Tonight in Dallas, Texas I finally did something I've wanted to do since I was a teenager. I bought a pair of cowboy boots. Not the high top "Western" kind but the shorter "Roper" (learned this tonight) kind.

My boots are brown with some light blue designs on the uppers. Rather than the traditional pointed or classic squared toe I opted for a rounded toe, so I could wear the boots Up North and not look like I’d escaped from a “Lonesome Dove” movie set.

I was born in Pasadena, Texas, a suburb of Houston when Dad was in the U.S. Air Force. He and Mom had gotten married in Biloxi, Mississippi in October 1951, and later they found themselves as young marrieds stationed at Ellington Air Force Base. I came along in October 1952. They remained in Texas, which meant I did, until Dad finished his hitch at the end of the Korean War. Then they headed home to southeastern Ohio.

Texas was a big time for my parents, and I grew up hearing Texas stories from their stint in the Lone Star State. It’s a big state, but it became even bigger for a kid.

And I grew up in the TV cowboy era, Gene Autry, Roy Rogers and Dale Evans, Hopalong Cassidy, the Rifleman, later on “Rawhide,” and later still, “The High Chapparal.” And of course “Gunsmoke” and “Bonanza.” TV movies were dominated by Western themes too with characters played by Glenn Ford—my favorite, John Wayne, Randolph Scott, Gary Cooper to name a few.

As a little kid I had the boots, guns, and cowboy outfits. I even had the name. All my life people have commented on my name, like “Hey, Roy” or “Rex Rogers, that-a cowboy name?” It was like the name fit in a movie title, "Rex Rogers and Gabby Hayes in 'West of the Pecos.'" Even this week in Texas at a SAT-7 briefing a lady said, "What a great name." It's a Western thing.

And I read "Westerns," Zane Grey, Louis L'Amour, and their writing progeny. I still can get lost in a good Western, though fewer writers, at least good ones, are tackling the subject and the setting. 

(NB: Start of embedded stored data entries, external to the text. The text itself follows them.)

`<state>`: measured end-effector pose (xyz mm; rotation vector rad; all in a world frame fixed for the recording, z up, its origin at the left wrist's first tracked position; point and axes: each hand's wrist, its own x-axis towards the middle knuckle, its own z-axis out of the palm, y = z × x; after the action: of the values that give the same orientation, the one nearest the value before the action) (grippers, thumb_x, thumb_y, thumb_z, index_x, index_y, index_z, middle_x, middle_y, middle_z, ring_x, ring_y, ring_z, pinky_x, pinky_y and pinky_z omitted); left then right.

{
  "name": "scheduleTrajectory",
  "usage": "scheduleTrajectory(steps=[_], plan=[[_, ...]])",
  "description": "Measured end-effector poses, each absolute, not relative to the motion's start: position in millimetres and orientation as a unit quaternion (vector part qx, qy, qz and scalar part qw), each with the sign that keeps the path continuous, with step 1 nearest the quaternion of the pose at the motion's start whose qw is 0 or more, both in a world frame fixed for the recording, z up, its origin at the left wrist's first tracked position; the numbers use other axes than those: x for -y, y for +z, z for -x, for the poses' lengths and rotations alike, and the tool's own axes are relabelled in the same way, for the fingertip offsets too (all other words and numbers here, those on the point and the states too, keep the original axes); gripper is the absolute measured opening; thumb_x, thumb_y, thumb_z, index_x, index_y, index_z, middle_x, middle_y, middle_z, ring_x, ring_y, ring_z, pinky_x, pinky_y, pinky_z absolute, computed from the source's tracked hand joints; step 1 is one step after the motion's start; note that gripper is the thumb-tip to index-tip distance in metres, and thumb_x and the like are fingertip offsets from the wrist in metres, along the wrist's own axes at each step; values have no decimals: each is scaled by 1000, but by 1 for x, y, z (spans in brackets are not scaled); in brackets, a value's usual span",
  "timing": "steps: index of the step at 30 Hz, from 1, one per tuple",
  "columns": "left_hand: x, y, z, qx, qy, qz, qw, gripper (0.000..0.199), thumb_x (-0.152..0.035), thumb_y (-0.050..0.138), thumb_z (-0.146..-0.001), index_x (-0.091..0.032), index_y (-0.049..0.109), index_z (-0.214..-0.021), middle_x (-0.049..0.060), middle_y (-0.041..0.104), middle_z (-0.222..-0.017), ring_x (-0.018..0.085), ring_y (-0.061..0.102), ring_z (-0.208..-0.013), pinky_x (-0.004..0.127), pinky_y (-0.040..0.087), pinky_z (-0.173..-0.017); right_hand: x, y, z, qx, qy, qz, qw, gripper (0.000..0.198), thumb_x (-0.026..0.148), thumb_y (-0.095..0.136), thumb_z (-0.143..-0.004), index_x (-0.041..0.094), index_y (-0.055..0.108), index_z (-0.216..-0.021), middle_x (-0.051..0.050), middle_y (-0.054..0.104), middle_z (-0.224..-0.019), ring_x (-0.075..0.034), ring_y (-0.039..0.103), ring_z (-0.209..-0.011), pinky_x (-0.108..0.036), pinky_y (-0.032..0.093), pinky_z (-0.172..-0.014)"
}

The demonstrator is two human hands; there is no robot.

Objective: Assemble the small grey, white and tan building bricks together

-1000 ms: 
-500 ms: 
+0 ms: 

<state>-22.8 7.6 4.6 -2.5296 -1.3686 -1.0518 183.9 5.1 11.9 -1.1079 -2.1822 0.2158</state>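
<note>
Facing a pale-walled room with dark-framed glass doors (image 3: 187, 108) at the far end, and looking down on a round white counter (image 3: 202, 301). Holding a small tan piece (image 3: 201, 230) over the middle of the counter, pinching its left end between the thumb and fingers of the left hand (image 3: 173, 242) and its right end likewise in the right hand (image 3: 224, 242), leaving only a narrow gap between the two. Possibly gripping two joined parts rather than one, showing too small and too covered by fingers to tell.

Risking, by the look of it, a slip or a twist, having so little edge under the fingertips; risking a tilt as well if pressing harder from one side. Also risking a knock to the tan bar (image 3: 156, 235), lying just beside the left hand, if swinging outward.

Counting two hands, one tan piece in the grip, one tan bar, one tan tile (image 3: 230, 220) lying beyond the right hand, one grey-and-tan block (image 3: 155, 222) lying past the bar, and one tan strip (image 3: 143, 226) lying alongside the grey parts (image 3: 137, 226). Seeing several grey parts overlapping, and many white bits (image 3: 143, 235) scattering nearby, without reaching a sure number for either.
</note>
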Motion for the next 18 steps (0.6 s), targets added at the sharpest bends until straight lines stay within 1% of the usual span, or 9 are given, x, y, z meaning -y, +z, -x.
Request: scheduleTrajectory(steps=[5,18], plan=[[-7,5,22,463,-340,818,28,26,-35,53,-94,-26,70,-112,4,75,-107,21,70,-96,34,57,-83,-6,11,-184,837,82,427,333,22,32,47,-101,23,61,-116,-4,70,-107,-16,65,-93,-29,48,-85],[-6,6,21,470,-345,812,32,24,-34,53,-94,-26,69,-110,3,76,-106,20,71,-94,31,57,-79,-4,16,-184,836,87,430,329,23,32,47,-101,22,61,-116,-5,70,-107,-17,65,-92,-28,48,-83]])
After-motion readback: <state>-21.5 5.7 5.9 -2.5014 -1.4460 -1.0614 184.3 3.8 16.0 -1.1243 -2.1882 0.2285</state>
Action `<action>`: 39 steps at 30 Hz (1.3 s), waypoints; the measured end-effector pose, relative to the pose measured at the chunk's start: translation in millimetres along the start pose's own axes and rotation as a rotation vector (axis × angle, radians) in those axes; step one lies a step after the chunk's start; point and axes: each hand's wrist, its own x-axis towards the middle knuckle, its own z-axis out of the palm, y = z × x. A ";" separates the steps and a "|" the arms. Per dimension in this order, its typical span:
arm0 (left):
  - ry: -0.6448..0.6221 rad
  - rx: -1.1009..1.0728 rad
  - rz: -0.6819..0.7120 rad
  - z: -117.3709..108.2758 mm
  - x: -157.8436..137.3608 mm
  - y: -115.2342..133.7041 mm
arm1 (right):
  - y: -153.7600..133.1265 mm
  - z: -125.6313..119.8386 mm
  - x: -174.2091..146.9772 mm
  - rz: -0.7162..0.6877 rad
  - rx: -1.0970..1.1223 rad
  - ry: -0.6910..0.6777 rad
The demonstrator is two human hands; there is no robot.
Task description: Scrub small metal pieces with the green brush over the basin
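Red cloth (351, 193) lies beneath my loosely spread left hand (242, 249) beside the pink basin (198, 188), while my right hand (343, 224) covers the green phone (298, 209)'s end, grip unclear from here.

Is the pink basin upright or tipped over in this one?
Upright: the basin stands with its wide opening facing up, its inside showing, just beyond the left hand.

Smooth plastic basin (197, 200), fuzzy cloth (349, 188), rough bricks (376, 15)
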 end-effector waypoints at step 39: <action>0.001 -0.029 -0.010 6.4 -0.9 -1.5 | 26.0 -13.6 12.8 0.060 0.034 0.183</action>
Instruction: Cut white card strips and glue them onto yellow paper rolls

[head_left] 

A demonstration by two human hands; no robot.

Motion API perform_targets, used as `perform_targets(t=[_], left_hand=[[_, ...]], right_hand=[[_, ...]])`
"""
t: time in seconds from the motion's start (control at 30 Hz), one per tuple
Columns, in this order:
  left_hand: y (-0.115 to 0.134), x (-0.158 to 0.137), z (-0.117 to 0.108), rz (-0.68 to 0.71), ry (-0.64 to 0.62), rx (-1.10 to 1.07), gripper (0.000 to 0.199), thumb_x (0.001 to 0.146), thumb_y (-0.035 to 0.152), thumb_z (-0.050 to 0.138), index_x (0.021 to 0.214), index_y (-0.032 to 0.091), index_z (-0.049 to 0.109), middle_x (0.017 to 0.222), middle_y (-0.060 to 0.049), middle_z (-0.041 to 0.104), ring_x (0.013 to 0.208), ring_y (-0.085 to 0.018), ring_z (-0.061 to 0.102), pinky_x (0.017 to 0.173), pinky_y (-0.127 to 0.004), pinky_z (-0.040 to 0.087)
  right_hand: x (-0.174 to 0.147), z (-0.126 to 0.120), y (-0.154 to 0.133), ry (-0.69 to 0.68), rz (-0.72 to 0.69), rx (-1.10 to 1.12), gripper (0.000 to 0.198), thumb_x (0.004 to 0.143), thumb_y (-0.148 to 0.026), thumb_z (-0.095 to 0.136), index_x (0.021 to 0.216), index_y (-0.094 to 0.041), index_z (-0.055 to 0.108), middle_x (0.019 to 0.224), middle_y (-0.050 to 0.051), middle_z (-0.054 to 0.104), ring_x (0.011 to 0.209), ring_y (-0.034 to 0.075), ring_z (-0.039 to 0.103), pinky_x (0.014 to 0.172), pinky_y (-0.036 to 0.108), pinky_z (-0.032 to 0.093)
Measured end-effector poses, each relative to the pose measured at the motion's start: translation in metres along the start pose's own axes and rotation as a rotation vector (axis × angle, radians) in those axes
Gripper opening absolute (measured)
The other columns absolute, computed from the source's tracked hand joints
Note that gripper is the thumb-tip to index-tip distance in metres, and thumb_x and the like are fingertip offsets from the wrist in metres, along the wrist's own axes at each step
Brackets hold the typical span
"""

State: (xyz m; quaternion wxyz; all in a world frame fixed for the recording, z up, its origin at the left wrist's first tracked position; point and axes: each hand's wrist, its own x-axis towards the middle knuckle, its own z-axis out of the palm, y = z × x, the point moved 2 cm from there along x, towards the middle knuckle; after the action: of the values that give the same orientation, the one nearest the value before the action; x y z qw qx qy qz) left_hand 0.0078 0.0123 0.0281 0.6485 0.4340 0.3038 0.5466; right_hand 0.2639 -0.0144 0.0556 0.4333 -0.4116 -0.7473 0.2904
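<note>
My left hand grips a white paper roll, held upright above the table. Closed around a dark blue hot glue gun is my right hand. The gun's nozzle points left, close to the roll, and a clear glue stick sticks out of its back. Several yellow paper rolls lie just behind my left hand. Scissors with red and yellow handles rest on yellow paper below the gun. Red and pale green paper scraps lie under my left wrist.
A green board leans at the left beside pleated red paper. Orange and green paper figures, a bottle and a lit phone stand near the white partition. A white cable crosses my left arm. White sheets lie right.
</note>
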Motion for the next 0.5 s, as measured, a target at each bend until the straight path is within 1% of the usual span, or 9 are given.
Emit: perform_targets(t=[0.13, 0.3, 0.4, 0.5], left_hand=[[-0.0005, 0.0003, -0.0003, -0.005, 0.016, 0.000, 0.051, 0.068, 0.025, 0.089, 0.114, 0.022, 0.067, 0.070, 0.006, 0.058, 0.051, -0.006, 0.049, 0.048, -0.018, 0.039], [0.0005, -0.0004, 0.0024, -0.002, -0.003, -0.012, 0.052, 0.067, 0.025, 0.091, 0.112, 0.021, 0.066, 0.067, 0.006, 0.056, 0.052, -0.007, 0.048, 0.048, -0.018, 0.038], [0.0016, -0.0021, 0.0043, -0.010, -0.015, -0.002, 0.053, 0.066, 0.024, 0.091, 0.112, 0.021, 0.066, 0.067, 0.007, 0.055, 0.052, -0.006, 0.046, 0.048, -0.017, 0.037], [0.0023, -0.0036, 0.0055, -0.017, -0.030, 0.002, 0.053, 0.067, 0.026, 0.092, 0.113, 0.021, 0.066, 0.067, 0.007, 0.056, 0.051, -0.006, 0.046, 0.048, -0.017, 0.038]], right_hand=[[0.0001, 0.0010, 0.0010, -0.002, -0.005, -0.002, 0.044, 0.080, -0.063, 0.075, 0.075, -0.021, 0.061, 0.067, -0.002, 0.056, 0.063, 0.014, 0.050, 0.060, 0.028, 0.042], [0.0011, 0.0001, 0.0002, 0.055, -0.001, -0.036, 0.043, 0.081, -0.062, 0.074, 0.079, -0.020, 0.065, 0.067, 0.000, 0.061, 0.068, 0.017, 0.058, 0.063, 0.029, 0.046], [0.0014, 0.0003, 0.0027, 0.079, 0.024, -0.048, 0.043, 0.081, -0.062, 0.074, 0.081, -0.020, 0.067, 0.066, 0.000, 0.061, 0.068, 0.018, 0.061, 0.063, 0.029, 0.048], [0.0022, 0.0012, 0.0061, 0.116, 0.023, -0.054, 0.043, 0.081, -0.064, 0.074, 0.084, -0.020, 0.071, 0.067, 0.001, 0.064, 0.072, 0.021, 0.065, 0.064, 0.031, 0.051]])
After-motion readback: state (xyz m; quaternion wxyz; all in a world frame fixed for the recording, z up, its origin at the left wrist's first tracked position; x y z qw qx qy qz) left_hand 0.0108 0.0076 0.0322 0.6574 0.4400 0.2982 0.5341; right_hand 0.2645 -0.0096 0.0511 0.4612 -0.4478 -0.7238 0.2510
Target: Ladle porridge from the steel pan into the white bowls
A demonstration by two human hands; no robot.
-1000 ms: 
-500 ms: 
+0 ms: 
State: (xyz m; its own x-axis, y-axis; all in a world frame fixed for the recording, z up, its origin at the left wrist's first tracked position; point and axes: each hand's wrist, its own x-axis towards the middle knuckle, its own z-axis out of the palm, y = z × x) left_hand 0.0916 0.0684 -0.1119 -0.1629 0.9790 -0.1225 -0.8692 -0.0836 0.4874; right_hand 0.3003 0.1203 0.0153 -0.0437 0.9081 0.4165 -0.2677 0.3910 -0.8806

Having grown up with Texas being talked up to me, and having had cowboy boots and clothes as toys when I was a kid, I've had Texas on the brain my whole life. So once in awhile I’d think about buying boots.

But whenever I had occasion to consider boots I pushed the idea away due to cost or the fact I worked a profession where I had no place or opportunity to wear them. Seemed silly then, not so much now. I don't work that kind of job anymore, and I have plenty of time to wear casual clothes. And for a Michigan guy there's an added bonus: the boots can be worn in the winter.

So here I was in Dallas driving toward my hotel when I saw Cavender's (next door to Sheplers—even bigger), which I've seen on several previous visits. It might have been smarter to buy the boots at home in case I needed to go back. But there was something cool about the idea—one long in incubation whose time had come—of getting my first pair in Texas.

So, I may be nuts or just fulfilling a childhood psyche thing, but it was fun.

At last, Roy Rogers would be proud of me. Check buying cowboy boots off the bucket list.

 

© Rex M. Rogers – All Rights Reserved, 2012

*This blog may be reproduced in whole or in part with a full attribution statement. Contact Rex or read more commentary on current issueand events at www.rexmrogers.com or follow him at www.twitter.com/RexMRogers.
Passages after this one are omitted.